Le parquet polonais a déposé mardi un acte d'accusation contre le chef de l'extrême droite et député européen Grzegorz Braun pour négationnisme. Cette inculpation, visant un homme au long passé de déclarations antisémites, fait suite à des propos dans lesquels il qualifiait les chambres à gaz d'Auschwitz de « faux ».

Le procureur chargé de l'affaire a précisé que M. Braun est accusé de nier publiquement et faussement le génocide commis par l'Allemagne nazie à Auschwitz-Birkenau, en contradiction totale avec les faits historiques. Bien qu'il ait plaidé non coupable, le député n'a pas nié avoir tenu les propos qui lui sont attribués. Cette infraction est passible d'une amende ou d'une peine pouvant aller jusqu'à trois ans d'emprisonnement.

Les déclarations en question ont été faites lors d'entretiens accordés en juillet 2025.

« Auschwitz, avec ses chambres à gaz, est malheureusement un faux », a déclaré le candidat d'extrême droite, décrivant par ailleurs les témoignages sur l'utilisation des chambres à gaz comme un simple « récit de propagande ».
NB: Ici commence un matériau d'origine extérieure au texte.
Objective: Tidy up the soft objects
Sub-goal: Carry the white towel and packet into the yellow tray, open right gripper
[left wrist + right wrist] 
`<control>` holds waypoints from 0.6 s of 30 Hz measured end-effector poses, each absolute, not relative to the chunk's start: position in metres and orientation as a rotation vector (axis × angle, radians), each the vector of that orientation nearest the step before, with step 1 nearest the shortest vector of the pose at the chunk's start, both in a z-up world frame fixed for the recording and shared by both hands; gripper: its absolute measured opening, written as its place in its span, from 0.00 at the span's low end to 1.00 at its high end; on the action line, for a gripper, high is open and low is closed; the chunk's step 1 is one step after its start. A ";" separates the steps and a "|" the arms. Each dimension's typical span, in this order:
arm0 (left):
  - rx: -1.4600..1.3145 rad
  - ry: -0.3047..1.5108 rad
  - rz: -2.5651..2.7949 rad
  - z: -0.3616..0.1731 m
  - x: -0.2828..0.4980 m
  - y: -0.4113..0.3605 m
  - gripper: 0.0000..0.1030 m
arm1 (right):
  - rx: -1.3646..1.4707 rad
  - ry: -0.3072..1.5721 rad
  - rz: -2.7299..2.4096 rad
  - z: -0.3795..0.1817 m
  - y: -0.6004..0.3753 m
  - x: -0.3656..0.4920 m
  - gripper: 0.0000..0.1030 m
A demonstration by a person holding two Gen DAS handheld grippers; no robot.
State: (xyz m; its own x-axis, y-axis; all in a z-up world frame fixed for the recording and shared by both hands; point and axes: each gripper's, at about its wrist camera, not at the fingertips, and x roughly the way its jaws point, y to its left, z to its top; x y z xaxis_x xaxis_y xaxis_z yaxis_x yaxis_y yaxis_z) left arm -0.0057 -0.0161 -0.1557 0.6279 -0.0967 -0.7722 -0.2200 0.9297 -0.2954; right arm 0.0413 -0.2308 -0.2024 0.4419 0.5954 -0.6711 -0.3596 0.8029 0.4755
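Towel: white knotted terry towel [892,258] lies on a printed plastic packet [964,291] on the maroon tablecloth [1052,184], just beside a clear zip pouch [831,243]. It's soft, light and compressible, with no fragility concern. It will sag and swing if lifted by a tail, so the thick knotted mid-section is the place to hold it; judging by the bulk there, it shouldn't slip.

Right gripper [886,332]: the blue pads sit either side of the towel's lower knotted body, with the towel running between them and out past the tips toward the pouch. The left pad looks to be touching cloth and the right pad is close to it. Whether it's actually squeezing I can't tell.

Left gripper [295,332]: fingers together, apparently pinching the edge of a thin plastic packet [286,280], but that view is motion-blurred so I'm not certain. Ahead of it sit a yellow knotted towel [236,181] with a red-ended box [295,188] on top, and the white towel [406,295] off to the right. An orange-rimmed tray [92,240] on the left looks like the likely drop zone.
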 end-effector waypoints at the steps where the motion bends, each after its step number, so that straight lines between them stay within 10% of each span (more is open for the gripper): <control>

Suite à ces propos, qui ont provoqué un tollé en Pologne, le parquet local a demandé la levée de l'immunité parlementaire de M. Braun. Le Parlement européen a approuvé cette demande en mars, ouvrant la voie à l'inculpation. M. Braun est déjà poursuivi pour d'autres faits, notamment pour avoir utilisé un extincteur en 2023 afin de perturber une célébration de Hanoucca au Parlement polonais, ou encore pour avoir affirmé que les Juifs exerçaient « trop d'influence » en Pologne.

Le politicien dirige le parti de la Confédération de la Couronne polonaise, qui recueille environ 10 % d'intentions de vote à un peu plus d'un an des prochaines élections générales. Cette mise en examen intervient alors que son parti s'impose comme une force politique significative, certains acteurs politiques de premier plan n'excluant pas une future coopération avec sa formation.